(EXERCISE INPUT)
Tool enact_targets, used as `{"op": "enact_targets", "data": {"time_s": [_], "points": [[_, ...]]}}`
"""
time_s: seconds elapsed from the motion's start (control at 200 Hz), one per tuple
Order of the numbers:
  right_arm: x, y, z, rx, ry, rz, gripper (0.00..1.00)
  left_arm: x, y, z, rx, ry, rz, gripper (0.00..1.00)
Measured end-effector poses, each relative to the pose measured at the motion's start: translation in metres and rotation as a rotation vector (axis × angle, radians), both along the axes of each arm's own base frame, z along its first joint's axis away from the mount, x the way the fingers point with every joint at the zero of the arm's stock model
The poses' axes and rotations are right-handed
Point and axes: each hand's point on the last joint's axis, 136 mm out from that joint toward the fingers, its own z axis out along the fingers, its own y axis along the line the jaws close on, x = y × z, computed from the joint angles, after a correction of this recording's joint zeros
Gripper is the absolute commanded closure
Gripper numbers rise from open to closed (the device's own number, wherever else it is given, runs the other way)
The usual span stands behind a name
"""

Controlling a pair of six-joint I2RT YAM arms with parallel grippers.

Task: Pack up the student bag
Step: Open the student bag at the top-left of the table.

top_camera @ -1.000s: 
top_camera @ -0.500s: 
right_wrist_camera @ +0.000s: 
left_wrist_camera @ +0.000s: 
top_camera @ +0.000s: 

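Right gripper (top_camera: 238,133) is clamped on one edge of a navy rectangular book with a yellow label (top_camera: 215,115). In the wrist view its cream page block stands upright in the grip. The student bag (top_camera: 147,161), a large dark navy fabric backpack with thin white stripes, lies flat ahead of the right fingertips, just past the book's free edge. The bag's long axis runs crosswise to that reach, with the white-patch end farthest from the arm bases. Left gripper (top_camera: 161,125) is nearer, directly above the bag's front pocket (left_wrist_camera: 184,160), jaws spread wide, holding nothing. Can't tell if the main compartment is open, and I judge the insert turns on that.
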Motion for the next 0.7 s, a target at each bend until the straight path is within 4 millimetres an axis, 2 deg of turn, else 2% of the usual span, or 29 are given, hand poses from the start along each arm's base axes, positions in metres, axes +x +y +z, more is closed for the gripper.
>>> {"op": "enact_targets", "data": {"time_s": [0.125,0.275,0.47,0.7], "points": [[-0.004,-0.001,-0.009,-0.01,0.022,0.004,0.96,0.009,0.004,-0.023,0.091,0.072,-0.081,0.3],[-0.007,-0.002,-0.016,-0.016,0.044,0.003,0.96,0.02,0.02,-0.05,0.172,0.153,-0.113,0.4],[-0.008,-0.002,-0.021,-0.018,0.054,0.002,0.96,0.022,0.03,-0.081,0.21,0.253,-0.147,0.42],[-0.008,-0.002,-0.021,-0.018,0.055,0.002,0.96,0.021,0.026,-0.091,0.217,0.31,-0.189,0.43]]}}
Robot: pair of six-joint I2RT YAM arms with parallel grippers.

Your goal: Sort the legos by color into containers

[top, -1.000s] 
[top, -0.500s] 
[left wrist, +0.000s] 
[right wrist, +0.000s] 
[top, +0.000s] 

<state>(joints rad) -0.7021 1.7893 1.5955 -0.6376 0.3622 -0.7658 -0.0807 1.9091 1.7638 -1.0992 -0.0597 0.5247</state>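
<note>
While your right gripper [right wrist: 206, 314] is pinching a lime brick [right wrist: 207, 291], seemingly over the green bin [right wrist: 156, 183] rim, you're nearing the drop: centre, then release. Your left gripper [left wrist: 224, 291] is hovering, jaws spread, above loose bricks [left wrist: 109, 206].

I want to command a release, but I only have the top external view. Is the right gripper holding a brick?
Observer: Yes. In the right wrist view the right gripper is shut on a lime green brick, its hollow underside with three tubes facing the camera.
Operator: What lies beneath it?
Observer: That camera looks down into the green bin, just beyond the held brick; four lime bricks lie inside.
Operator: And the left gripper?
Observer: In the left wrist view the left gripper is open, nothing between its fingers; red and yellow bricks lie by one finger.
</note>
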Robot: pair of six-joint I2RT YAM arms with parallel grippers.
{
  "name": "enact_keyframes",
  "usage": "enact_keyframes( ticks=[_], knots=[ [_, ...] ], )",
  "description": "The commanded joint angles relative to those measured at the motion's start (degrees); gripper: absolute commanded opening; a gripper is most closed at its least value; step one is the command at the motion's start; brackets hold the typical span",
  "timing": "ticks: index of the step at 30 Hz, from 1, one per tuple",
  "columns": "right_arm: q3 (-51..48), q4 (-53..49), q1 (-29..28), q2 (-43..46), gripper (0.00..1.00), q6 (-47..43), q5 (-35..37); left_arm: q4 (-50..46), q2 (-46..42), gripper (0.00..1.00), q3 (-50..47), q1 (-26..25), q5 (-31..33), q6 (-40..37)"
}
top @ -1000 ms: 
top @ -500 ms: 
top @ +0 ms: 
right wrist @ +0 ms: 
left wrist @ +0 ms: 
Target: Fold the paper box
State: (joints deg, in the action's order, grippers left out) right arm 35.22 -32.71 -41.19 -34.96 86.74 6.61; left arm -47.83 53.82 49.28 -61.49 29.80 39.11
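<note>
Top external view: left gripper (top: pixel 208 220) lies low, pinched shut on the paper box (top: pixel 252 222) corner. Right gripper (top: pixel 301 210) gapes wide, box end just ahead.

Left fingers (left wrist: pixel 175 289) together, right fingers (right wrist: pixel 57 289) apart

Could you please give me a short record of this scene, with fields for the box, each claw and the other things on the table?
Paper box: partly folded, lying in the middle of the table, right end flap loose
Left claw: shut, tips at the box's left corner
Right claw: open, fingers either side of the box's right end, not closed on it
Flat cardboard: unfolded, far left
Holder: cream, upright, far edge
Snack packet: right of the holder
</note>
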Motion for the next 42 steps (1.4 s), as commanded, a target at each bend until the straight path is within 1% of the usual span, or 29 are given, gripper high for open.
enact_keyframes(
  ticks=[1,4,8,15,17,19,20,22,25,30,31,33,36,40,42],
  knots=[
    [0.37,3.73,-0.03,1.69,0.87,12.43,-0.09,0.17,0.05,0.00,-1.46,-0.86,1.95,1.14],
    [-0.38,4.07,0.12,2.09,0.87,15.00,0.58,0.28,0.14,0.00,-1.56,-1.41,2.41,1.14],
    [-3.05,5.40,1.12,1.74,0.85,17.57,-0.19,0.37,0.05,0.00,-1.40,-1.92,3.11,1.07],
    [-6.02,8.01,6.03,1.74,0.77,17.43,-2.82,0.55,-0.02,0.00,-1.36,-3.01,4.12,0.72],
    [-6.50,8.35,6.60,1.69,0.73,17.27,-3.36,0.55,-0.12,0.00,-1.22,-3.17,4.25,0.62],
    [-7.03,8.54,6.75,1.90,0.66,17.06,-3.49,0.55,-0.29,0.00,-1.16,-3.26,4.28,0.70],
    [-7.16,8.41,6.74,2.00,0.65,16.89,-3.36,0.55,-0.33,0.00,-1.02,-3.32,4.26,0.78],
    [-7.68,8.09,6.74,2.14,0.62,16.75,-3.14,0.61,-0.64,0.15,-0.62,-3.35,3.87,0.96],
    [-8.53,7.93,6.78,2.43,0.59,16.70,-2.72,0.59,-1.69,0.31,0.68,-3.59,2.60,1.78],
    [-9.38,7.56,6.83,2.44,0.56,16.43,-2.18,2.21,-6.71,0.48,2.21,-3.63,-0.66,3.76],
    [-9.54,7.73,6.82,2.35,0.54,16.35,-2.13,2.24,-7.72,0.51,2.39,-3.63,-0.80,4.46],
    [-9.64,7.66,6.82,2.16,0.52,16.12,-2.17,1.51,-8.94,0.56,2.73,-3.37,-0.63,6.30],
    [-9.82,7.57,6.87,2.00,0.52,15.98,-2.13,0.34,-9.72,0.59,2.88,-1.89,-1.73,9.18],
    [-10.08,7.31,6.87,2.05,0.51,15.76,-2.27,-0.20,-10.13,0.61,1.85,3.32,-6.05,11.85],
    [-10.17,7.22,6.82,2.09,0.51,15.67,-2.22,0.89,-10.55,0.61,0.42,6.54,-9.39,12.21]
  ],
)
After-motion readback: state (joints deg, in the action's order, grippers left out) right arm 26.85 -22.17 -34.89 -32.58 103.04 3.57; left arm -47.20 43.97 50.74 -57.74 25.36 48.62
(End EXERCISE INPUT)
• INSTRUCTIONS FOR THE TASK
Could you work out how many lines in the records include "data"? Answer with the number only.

• ANSWER AREA
2